_Action item_
Give back only the lines in the records below from the one with "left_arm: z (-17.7" to the one with "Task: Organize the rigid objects", both inclusive, word for word.

_Information supplied_
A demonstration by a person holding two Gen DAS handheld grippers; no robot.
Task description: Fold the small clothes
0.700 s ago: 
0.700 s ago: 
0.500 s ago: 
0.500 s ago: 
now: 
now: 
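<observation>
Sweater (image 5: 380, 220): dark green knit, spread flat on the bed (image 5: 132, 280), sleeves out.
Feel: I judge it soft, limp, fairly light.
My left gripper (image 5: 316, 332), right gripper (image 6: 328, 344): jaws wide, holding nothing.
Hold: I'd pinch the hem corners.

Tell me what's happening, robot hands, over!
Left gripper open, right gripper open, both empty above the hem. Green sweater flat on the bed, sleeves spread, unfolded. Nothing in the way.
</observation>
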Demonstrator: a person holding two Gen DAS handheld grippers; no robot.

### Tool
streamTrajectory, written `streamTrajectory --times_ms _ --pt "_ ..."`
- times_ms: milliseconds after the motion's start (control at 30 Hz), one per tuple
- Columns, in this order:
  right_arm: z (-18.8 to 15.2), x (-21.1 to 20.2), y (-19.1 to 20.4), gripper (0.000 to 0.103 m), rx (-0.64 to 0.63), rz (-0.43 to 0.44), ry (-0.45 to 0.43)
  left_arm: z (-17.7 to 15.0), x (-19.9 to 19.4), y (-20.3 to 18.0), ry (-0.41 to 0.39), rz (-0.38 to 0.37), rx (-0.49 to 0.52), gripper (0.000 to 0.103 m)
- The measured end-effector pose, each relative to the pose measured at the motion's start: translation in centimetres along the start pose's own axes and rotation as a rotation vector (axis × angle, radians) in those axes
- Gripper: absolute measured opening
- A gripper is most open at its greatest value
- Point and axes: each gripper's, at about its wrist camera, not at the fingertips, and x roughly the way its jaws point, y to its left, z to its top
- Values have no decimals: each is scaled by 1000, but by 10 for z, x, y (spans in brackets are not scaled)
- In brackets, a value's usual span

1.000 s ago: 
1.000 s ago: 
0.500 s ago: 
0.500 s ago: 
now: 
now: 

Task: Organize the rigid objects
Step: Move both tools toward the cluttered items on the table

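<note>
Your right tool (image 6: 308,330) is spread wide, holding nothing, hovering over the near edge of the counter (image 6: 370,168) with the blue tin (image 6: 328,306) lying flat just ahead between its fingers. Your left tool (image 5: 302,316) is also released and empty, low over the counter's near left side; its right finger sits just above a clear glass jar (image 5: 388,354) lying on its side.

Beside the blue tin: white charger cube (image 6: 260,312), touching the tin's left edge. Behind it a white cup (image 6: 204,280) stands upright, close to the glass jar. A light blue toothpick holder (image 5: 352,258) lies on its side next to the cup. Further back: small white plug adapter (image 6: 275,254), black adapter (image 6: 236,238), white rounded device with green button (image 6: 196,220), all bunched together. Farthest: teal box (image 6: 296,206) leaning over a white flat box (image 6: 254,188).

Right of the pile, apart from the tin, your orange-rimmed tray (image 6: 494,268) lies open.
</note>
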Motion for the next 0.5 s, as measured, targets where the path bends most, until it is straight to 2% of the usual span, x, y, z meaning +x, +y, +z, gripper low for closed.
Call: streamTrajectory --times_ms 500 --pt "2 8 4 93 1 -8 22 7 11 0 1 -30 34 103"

_Completed task_
  left_arm: z (-17.7 to 15.0), x (-19.9 to 19.4), y (-20.3 to 18.0), ry (-0.41 to 0.39), rz (-0.38 to 0.37), rx (-0.49 to 0.52), gripper (0.000 to 0.103 m)
- The measured end-effector pose, each relative to the pose measured at the motion's start: translation in centimetres along the start pose's own axes and rotation as a rotation vector (axis × angle, radians) in those axes
- Gripper: absolute measured opening
- A gripper is most open at its greatest value
- Point and axes: each gripper's, at about its wrist camera, not at the fingertips, and x roughly the way its jaws point, y to its left, z to its top
- Values have no decimals: each is scaled by 1000, but by 10 for z, x, y (spans in brackets are not scaled)
- In brackets, a value's usual span

1.000 s ago: 
1.000 s ago: 
0.500 s ago: 
0.500 s ago: 
now: 
now: 

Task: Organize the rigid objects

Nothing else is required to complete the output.